Without including any pictures, write out the listing below exactly.

Segment Open

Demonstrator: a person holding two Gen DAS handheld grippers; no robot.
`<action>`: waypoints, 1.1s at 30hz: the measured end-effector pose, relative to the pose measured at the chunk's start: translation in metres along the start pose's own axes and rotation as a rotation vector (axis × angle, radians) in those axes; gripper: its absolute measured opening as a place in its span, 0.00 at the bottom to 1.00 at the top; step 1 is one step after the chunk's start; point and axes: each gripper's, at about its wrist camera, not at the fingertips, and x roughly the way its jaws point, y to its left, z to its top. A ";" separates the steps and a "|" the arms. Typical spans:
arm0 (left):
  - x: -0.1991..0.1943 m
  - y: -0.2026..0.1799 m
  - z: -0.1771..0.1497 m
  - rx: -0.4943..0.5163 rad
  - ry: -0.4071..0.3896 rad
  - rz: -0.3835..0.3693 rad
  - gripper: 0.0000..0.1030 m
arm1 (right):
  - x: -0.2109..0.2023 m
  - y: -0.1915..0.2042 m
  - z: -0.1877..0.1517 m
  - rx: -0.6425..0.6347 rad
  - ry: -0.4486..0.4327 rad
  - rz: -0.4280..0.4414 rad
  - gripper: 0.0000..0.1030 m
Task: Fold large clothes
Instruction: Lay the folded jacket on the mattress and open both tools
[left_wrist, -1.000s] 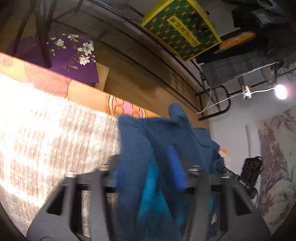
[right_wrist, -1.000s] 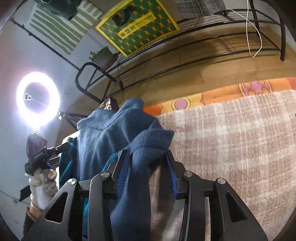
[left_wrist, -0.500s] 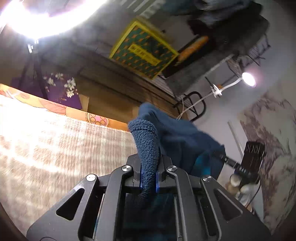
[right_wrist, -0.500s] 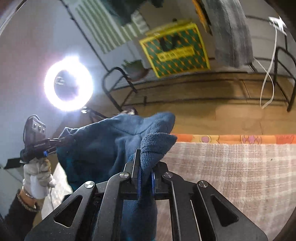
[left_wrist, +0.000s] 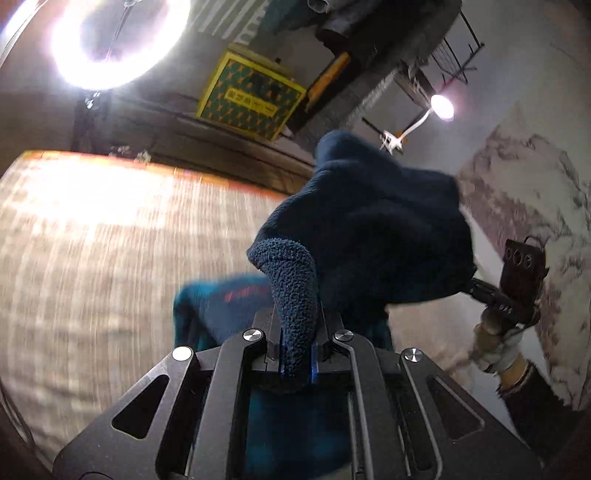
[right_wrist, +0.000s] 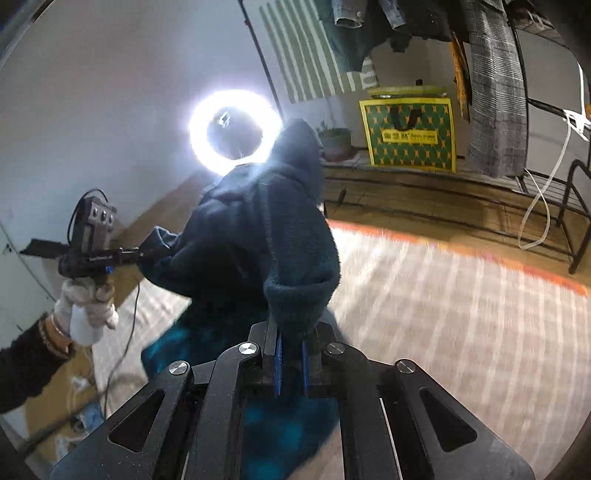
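Note:
A dark blue fleece garment (left_wrist: 373, 236) hangs in the air between my two grippers above a beige plaid blanket (left_wrist: 92, 258). My left gripper (left_wrist: 295, 354) is shut on one thick edge of the fleece. My right gripper (right_wrist: 290, 354) is shut on another edge of the fleece (right_wrist: 273, 236). The garment's teal lower part (right_wrist: 207, 343) droops below, close to the blanket (right_wrist: 461, 314). The right gripper shows at the right of the left wrist view (left_wrist: 517, 280), and the left gripper at the left of the right wrist view (right_wrist: 92, 240).
A lit ring light (right_wrist: 234, 131) stands at the back. A green and yellow bag (right_wrist: 410, 134) sits on a black rack with hanging clothes (right_wrist: 495, 85). An orange border (right_wrist: 461, 251) edges the blanket. A small lamp (left_wrist: 441, 107) shines at the right.
Both grippers have closed on the fleece and lifted it up off the blanket. Both views now tilt higher toward the walls and ring light.

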 end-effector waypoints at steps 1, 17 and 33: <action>-0.005 0.000 -0.015 0.009 0.003 0.015 0.06 | -0.002 0.003 -0.006 0.006 0.006 0.004 0.06; -0.121 -0.010 -0.119 0.027 -0.028 0.061 0.18 | -0.110 0.092 -0.107 -0.006 -0.061 -0.100 0.17; -0.318 -0.095 -0.088 -0.018 -0.178 -0.114 0.61 | -0.291 0.189 -0.103 -0.003 -0.429 -0.182 0.78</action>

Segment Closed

» **RESPONSE**:
Demonstrator: a person holding two Gen DAS handheld grippers; no robot.
`<action>`: waypoints, 1.1s at 30hz: the measured end-effector pose, relative to the pose measured at the chunk's start: translation in metres along the start pose's own axes and rotation as a rotation vector (axis × angle, radians) in those axes; gripper: its absolute measured opening as a place in its span, 0.00 at the bottom to 1.00 at the top; step 1 is one step after the chunk's start; point and axes: each gripper's, at about its wrist camera, not at the fingertips, and x roughly the way its jaws point, y to its left, z to its top. A ";" separates the steps and a "|" the arms. Typical spans:
arm0 (left):
  - x: -0.1991..0.1943 m
  - y: -0.2026..0.1799 m
  - z: -0.1771..0.1497 m
  - rx: -0.4943..0.5163 rad
  - ry: -0.4071..0.3896 rad
  - rz: -0.3835..0.3693 rad
  - gripper: 0.0000..0.1030 m
arm1 (right):
  - x: -0.2109..0.2023 m
  - y: -0.1915..0.2042 m
  - z: -0.1877..0.1517 m
  - rx: -0.6425..0.6347 rad
  - ry: -0.4486..0.4327 rad
  - rz: -0.4280..0.4414 rad
  - gripper: 0.0000..0.1030 m
Task: Fold large clothes
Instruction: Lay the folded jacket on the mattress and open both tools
[left_wrist, -1.000s] 
[right_wrist, -1.000s] 
[left_wrist, -0.500s] 
[right_wrist, -0.500s] 
[left_wrist, +0.000s] 
[right_wrist, +0.000s] 
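Note:
A dark blue fleece garment (left_wrist: 373, 236) hangs in the air between my two grippers above a beige plaid blanket (left_wrist: 92, 258). My left gripper (left_wrist: 295, 354) is shut on one thick edge of the fleece. My right gripper (right_wrist: 290, 354) is shut on another edge of the fleece (right_wrist: 273, 236). The garment's teal lower part (right_wrist: 207, 343) droops below, close to the blanket (right_wrist: 461, 314). The right gripper shows at the right of the left wrist view (left_wrist: 517, 280), and the left gripper at the left of the right wrist view (right_wrist: 92, 240).
A lit ring light (right_wrist: 234, 131) stands at the back. A green and yellow bag (right_wrist: 410, 134) sits on a black rack with hanging clothes (right_wrist: 495, 85). An orange border (right_wrist: 461, 251) edges the blanket. A small lamp (left_wrist: 441, 107) shines at the right.
Both grippers have closed on the fleece and lifted it up off the blanket. Both views now tilt higher toward the walls and ring light.
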
 end-effector waypoints at steps 1, 17 and 33: <action>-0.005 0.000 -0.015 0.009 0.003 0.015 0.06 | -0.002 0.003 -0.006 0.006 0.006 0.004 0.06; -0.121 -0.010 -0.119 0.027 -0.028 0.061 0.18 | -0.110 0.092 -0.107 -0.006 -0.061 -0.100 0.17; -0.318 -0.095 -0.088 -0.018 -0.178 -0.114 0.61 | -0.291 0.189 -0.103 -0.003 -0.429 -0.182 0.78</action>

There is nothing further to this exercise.